Brief →
Return a copy of every line in the records that includes the word "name".

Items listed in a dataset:
= = =
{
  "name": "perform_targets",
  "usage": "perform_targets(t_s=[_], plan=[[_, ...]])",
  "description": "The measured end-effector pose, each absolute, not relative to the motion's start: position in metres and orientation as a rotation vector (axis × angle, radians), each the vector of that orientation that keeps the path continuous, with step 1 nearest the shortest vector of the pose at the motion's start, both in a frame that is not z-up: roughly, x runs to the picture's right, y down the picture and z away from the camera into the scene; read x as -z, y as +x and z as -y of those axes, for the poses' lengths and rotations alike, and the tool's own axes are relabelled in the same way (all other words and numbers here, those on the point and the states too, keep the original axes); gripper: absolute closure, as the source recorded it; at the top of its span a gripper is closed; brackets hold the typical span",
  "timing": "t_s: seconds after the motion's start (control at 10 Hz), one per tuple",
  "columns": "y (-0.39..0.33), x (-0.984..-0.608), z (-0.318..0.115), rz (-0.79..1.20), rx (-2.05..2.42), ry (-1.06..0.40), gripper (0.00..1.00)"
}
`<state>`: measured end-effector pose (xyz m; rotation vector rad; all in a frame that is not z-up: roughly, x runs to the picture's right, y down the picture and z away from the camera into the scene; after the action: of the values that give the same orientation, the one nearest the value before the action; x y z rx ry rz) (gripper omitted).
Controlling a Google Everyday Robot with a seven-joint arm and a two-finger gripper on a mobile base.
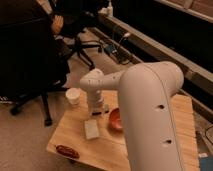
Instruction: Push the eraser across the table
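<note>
Gripper point(98, 108) points down on the far-left part of the table point(150, 155), a pale rectangular plank top; open or closed, cannot tell. The eraser point(97, 114), a small flat dark block, shows only as a dark sliver right at the gripper's tip. A flat white rectangular pad point(91, 128) lies just nearer, a round red bowl point(116, 120) just right, and a white cup point(73, 95) left.

No text, label, brand, number or sign can be read. The pincer point(98, 111) is held low over the table point(65, 139). Nothing legible is shown on the white pad point(91, 129) just below it or the red bowl point(116, 120) beside it.
</note>
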<state>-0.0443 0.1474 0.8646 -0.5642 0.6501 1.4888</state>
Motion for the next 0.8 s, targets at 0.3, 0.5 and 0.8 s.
perform_targets(t_s=[0.3,0.5,0.8], plan=[[-0.0463,-0.8609,-0.1513,-0.655,-1.471,-0.575,0.71],[-0.0455,-0.8643,-0.1541,-0.663,-1.460,-0.570,0.71],[-0.0433,-0.8705,-0.1584,-0.678,-1.447,-0.562,0.71]])
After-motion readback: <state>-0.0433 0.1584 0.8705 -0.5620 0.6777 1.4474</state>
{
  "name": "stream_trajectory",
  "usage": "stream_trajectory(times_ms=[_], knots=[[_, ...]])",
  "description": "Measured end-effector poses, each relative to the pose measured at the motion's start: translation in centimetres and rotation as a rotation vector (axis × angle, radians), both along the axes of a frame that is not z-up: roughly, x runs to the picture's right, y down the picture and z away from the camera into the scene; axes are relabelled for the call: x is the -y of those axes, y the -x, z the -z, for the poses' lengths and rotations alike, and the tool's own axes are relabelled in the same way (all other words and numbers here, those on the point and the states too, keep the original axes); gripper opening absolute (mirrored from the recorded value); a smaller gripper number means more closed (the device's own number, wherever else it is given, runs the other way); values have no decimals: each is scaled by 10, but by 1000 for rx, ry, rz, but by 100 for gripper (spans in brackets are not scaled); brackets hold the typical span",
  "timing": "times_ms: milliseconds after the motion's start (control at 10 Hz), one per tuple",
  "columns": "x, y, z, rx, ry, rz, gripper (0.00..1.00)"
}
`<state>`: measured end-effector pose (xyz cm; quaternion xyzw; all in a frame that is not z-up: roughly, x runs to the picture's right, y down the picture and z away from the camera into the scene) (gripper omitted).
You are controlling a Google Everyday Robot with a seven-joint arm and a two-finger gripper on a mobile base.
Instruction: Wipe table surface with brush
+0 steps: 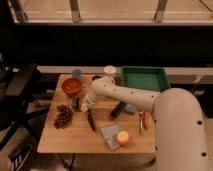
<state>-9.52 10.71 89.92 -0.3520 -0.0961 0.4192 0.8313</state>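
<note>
brush (pixel 91 121) on table surface (pixel 75 137), pincer (pixel 84 107) at its top end, arm outstretched leftward, grip unclear

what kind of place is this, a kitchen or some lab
Probably a lab test area, not a kitchen: a small wooden table set with grapes, a red bowl and a green tray, the gripper above the brush.

On the table surface (pixel 75 137), the brush (pixel 91 121) lies right of the grapes (pixel 63 115); the gripper (pixel 81 106) hovers between them, before the bowl (pixel 71 86).
</note>
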Motion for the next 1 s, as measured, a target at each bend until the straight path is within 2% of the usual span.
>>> stream_trajectory(times_ms=[300,500,800,1000], knots=[[29,-53,-8,-15,-54,19,0],[42,-66,-9,2,-86,39,0],[54,-50,-9,50,-115,76,0],[51,-10,-7,93,-112,99,0]])
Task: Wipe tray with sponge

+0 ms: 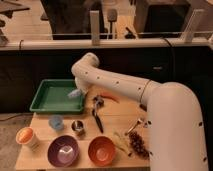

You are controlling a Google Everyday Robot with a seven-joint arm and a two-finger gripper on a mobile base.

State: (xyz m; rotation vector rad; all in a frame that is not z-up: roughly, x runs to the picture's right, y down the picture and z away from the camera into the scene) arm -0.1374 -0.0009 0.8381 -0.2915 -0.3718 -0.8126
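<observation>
Your white arm (pixel 125 87) reaches in from the right and bends down over the right end of the green tray (pixel 47 102), which sits at the back left corner of the wooden table (pixel 112 120). The gripper (pixel 77 93) is low inside the tray near its right rim, fingers closed tight on the light-blue sponge (pixel 74 93); the sponge looks down at the tray floor, though you can't confirm contact from this view.

In front of the tray: a small blue cup (pixel 56 122) and a metal cup (pixel 78 126). At the front edge: an orange cup (pixel 26 136), a purple bowl (pixel 63 150), an orange bowl (pixel 101 150). A black-handled utensil (pixel 96 116) lies mid-table, an orange-red item (pixel 111 98) just behind it. A dark reddish cluster (pixel 138 142) sits at front right.
</observation>
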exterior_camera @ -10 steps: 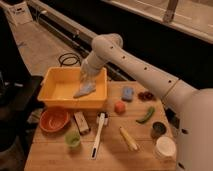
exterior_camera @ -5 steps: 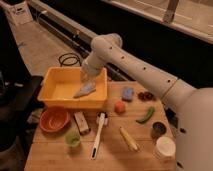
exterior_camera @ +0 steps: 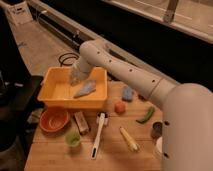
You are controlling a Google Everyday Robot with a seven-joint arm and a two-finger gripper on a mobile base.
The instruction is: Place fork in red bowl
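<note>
The red bowl (exterior_camera: 53, 119) sits empty at the front left of the wooden table, just in front of the yellow tub (exterior_camera: 57, 101). My gripper (exterior_camera: 78, 76) hangs over the tub's middle at the end of the white arm, shut. A pale grey-blue thing (exterior_camera: 85, 89) lies in the tub right below and beside it. I cannot tell whether the gripper touches or holds it. The fork is hidden; I make out no slim metal piece anywhere.
On the table are a green cup (exterior_camera: 73, 138), a brown block (exterior_camera: 81, 121), a white-handled brush (exterior_camera: 98, 136), a yellow corn-like stick (exterior_camera: 129, 139), an orange-red ball (exterior_camera: 119, 107), a blue lump (exterior_camera: 127, 93), a green pepper (exterior_camera: 146, 115) and a dark cup (exterior_camera: 157, 129).
</note>
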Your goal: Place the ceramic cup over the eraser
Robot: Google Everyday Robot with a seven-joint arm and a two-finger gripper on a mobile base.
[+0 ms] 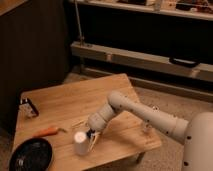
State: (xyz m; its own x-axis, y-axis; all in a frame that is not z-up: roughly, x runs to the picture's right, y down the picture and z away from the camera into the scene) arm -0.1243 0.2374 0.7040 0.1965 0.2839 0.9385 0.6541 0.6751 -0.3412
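The end effector rested low beside 1 white ceramic cup standing on the desk, apparently gripping it for placement; no eraser could be made out.

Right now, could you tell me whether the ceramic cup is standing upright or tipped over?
Upright. The ceramic cup stands on the table, its round end showing on top, with the hand right beside it.

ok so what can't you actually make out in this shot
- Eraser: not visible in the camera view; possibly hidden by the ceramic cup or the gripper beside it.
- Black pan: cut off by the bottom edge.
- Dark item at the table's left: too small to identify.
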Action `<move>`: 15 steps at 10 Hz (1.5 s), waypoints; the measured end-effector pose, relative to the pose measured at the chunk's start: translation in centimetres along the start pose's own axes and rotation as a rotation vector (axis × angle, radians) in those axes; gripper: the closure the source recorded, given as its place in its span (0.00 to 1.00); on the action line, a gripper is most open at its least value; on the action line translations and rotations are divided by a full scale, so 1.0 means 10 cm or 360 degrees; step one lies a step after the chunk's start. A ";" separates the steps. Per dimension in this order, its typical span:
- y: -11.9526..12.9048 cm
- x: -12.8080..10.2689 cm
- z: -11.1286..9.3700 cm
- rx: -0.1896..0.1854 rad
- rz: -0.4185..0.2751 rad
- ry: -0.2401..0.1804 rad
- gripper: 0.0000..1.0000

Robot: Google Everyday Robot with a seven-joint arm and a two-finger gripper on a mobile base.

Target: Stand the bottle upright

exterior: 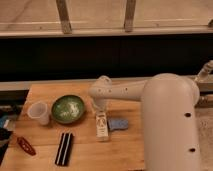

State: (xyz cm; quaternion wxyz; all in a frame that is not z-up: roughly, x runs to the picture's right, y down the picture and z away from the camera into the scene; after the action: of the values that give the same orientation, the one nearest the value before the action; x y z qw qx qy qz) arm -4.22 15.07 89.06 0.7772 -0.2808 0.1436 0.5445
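The bottle (102, 128) is a small white one with a pale label, lying on its side on the wooden table (85, 155), just right of the green bowl (68, 109). My gripper (100, 114) reaches down from the big white arm (165, 110) onto the bottle's far end and is shut on it. The fingertips are hidden behind the wrist.
A translucent cup (39, 112) stands left of the bowl. A blue-grey sponge (118, 124) lies right beside the bottle. A black flat bar (64, 148) and a red object (25, 145) lie near the front left. A dark ledge runs behind the table.
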 end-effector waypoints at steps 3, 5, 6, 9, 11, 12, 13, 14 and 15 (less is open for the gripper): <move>0.00 -0.03 -0.10 -0.0003 -0.0008 -0.0037 1.00; 0.00 -0.07 -0.20 0.0002 -0.0011 -0.0074 1.00; -0.02 -0.11 -0.28 0.0006 -0.0013 -0.0104 1.00; -0.09 -0.25 -0.46 0.0003 -0.0037 -0.0189 1.00; -0.16 -0.33 -0.50 -0.0001 -0.0050 -0.0218 1.00; -0.19 -0.37 -0.50 -0.0001 -0.0051 -0.0227 1.00; -0.22 -0.41 -0.51 0.0001 -0.0052 -0.0236 1.00; -0.23 -0.44 -0.53 0.0003 -0.0056 -0.0243 1.00; -0.23 -0.46 -0.54 0.0007 -0.0062 -0.0252 1.00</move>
State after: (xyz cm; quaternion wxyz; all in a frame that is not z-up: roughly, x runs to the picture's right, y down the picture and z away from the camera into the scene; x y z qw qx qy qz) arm -3.36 7.75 87.77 0.7973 -0.2379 0.0774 0.5493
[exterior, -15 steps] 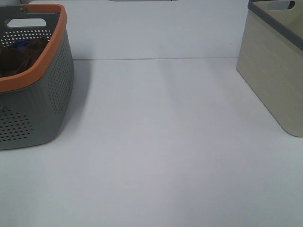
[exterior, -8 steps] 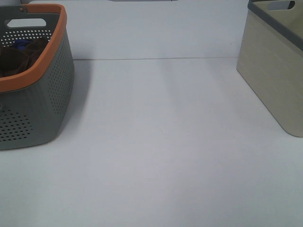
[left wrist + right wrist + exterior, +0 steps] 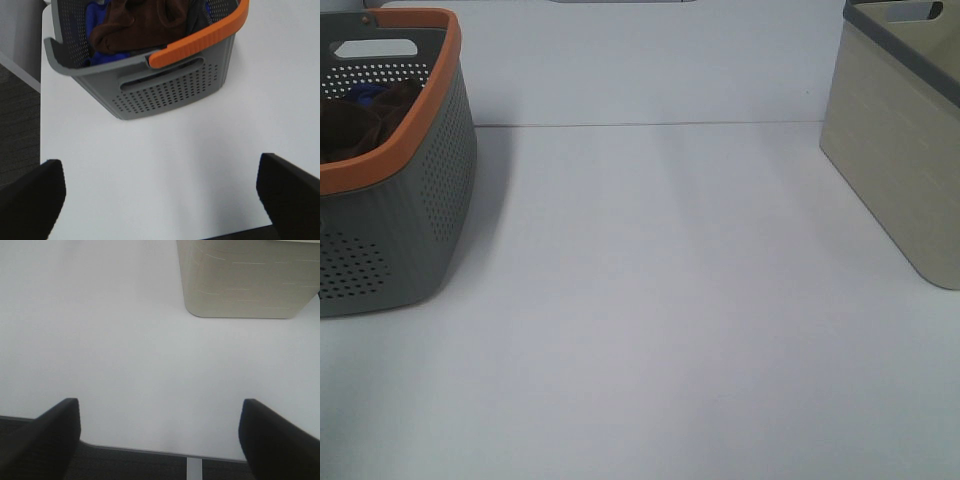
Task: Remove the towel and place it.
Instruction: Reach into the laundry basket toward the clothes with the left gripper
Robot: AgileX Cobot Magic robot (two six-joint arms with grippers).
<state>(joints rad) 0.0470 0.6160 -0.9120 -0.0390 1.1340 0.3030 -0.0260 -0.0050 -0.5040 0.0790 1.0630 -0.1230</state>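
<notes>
The dark reddish-brown towel (image 3: 137, 22) lies bunched inside the grey perforated basket with an orange rim (image 3: 170, 92), on top of a bright blue cloth (image 3: 95, 22). In the exterior high view the towel (image 3: 355, 120) shows inside the basket (image 3: 410, 210) at the far left. My left gripper (image 3: 160, 200) is open and empty, over the table short of the basket. My right gripper (image 3: 160, 440) is open and empty near the table's front edge, short of the beige bin (image 3: 247, 280). Neither gripper shows in the exterior high view.
A beige bin with a grey rim (image 3: 910, 150) stands at the right of the white table (image 3: 660, 300). The table's front edge (image 3: 150, 450) and dark floor (image 3: 17, 125) show in the wrist views.
</notes>
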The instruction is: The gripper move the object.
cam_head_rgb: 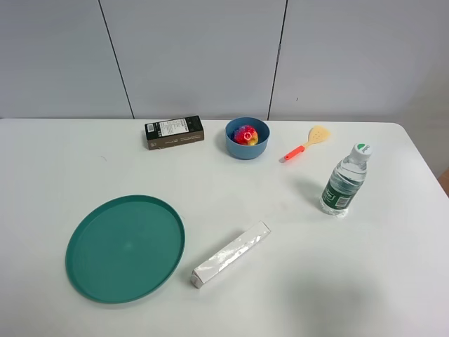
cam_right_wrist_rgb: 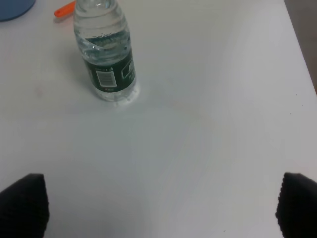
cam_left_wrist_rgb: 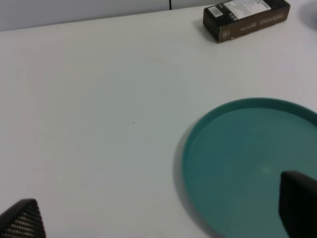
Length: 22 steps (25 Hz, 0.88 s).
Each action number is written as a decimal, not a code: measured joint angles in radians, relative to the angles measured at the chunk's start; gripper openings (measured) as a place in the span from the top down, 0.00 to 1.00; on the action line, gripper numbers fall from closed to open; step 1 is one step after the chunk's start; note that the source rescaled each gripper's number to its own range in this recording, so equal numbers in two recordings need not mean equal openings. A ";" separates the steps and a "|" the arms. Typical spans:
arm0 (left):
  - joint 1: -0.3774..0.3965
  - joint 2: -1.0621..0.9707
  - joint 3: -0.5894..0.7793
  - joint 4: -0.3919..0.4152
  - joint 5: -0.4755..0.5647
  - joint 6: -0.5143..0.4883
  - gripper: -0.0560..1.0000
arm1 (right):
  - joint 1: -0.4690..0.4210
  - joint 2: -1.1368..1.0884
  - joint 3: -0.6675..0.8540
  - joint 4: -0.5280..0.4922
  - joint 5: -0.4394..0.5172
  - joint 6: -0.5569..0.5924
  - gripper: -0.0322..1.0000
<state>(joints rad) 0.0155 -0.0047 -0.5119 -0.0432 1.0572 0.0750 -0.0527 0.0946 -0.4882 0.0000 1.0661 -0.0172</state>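
Observation:
The object, a small rainbow ball (cam_head_rgb: 245, 134), lies inside the blue bowl (cam_head_rgb: 246, 152) at the back middle of the table. Neither arm shows in the exterior high view. In the left wrist view my left gripper (cam_left_wrist_rgb: 158, 213) is open and empty, its dark fingertips (cam_left_wrist_rgb: 21, 220) wide apart above the table beside the teal plate (cam_left_wrist_rgb: 247, 163). In the right wrist view my right gripper (cam_right_wrist_rgb: 159, 206) is open and empty, its fingertips (cam_right_wrist_rgb: 24, 203) wide apart, short of the water bottle (cam_right_wrist_rgb: 105, 59). The ball is out of both wrist views.
A large teal plate (cam_head_rgb: 91, 274) lies front left. A dark box (cam_head_rgb: 174, 132) sits left of the bowl. A spatula (cam_head_rgb: 307, 144) with an orange handle lies right of it. A water bottle (cam_head_rgb: 344, 182) stands at the right. A long white box (cam_head_rgb: 231, 254) lies front middle.

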 joint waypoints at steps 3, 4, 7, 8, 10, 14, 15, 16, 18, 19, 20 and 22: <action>0.000 0.000 0.000 0.000 0.000 0.001 0.00 | 0.000 -0.001 0.000 0.000 0.000 0.004 0.23; 0.000 0.000 0.000 0.000 0.000 0.001 0.00 | 0.000 -0.001 0.000 0.000 0.000 0.004 0.23; 0.000 0.000 0.000 0.000 0.000 0.001 0.00 | 0.000 -0.006 0.000 0.000 0.000 0.004 0.25; 0.000 0.000 0.000 0.000 0.000 0.001 0.00 | 0.000 -0.015 0.000 0.000 0.000 0.002 0.25; 0.000 0.000 0.000 0.000 0.000 0.001 0.00 | 0.000 -0.043 0.000 0.000 0.000 -0.017 0.26; 0.000 0.000 0.000 0.000 0.000 0.001 0.00 | 0.000 -0.097 0.000 0.006 -0.001 -0.043 0.26; 0.000 0.000 0.000 0.000 0.000 0.001 0.00 | 0.000 -0.097 0.000 0.006 -0.001 -0.056 0.26; 0.000 0.000 0.000 0.000 0.000 0.001 0.00 | 0.000 -0.097 0.000 0.000 -0.001 -0.073 0.27; 0.000 0.000 0.000 0.000 0.000 0.001 0.00 | 0.000 -0.097 0.002 -0.014 -0.001 -0.102 0.27; 0.000 0.000 0.000 0.000 0.000 0.001 0.00 | 0.000 -0.097 0.004 -0.027 -0.001 -0.105 0.27; 0.000 0.000 0.000 0.000 0.000 0.001 0.00 | 0.000 -0.097 0.005 -0.038 -0.001 -0.105 0.27; 0.000 0.000 0.000 0.000 0.000 0.001 0.00 | 0.000 -0.097 0.005 -0.043 -0.001 -0.105 0.27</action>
<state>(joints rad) 0.0155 -0.0047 -0.5119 -0.0432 1.0572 0.0758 -0.0527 -0.0021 -0.4833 -0.0426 1.0651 -0.1227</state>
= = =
Solution →
  "name": "perform_targets",
  "name": "stream_trajectory",

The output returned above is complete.